Following the “Let’s Get Consensual” workshop hosted by TRU’s Sexualized Violence Prevention and Response Manager Amber Huva, a spark of inspiration was further ignited. “I was eager to chat with Alysha. Anti-violence work can be very isolating, and it’s important to collaborate and connect with others in this field,” Amber said.
“Alysha’s passion was apparent right away; she’s completely invested in the work. This initiative was borne by some other powerful, passionate community members, and that’s key to the cause. I believe that the strongest work is deeply rooted in the community and is tailored to that community,” Amber continued.

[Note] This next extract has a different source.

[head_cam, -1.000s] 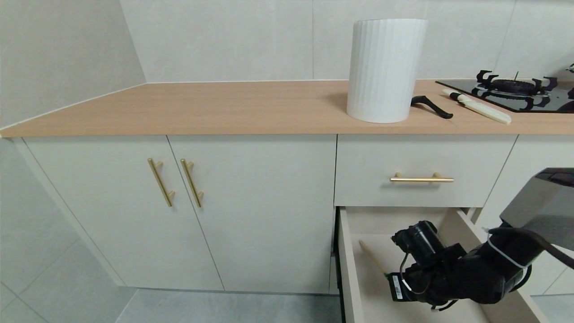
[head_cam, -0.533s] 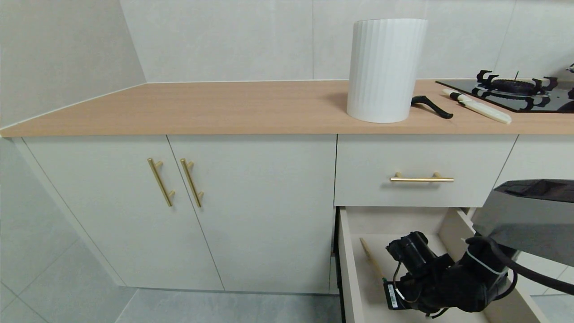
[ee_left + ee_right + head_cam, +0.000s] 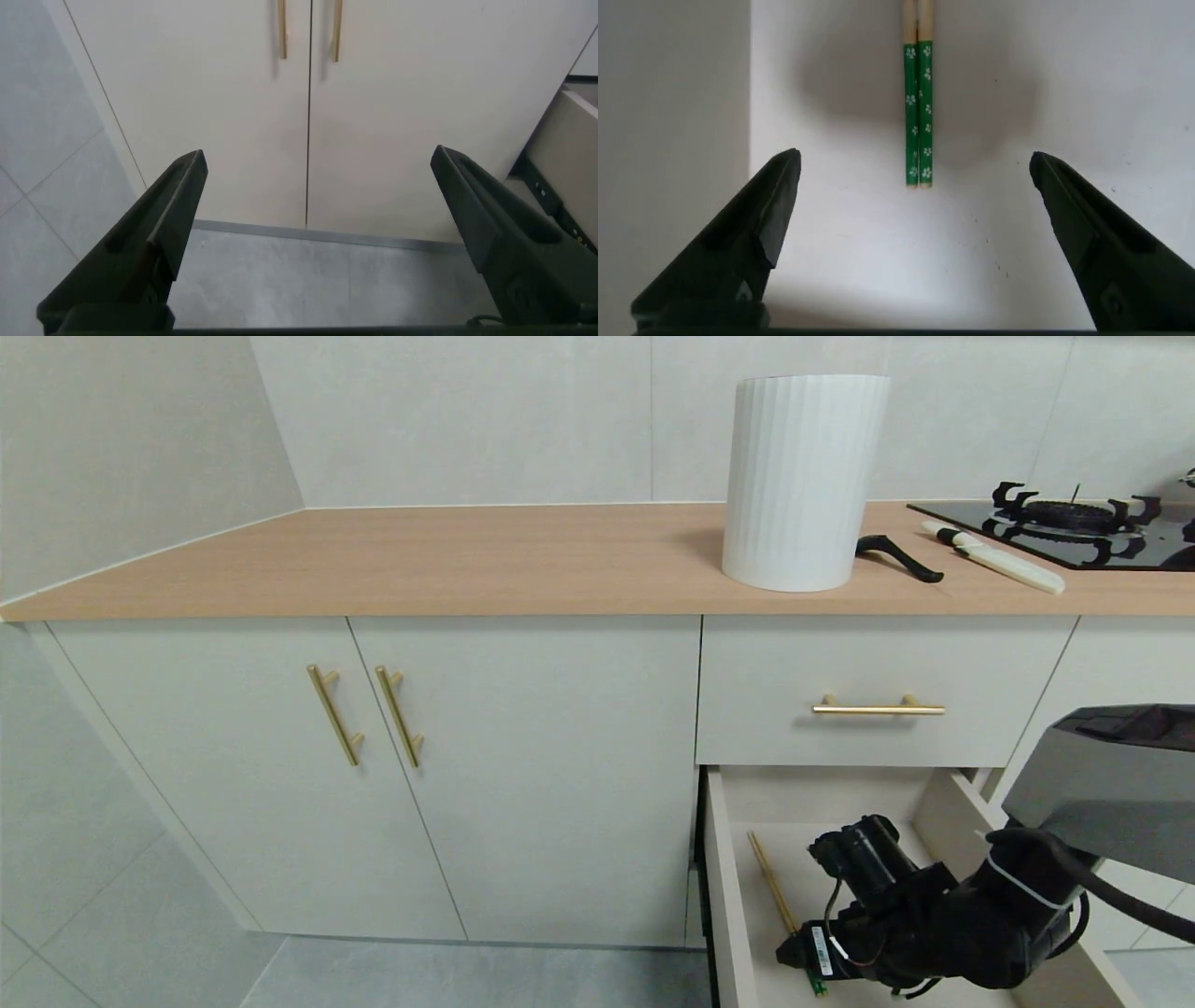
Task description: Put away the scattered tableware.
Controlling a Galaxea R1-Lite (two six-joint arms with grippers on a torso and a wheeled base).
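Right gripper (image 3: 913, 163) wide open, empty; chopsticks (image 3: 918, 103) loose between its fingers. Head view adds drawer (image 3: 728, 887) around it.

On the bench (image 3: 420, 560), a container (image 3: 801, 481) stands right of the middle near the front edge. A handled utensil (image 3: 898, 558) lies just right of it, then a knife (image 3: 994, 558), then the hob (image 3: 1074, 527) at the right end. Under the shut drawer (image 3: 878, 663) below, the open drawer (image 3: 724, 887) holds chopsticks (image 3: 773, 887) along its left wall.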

Alysha noted that there are a variety of factors that might influence participant’s attitudes towards seeking support. “The main obstacles preventing students from seeking assistance is the fear of ‘not knowing’ and lack of cultural competency. We need to further our communicative reach to provide access to potentially marginalized students.”
“Students often come to me after group sessions to further discuss matters privately.” Alysha noted, “It’s one thing to be offered contacts and resources, but from my conversations with participants, that information is most effective when accompanied by an introduction or personal connection with a facilitator.”
As she approaches a career known for a high burnout rate, Alysha is conscious about scheduling and prioritizing self-care opportunities. “Hiking is my activity of choice; it’s a great way to unwind and refocus. Everything else is affected when I don’t take care of myself.”
In addition to her experience as an SL leader, Writing Centre tutor and Respectful Relationships facilitator, Alysha has also worked with TRU World, assisting international exchange students, and Family Tree Resource Centre, supporting mothers in recovery. “Volunteerism and practicum work has prepared me for a professional role in the social work arena,” Alysha remarked.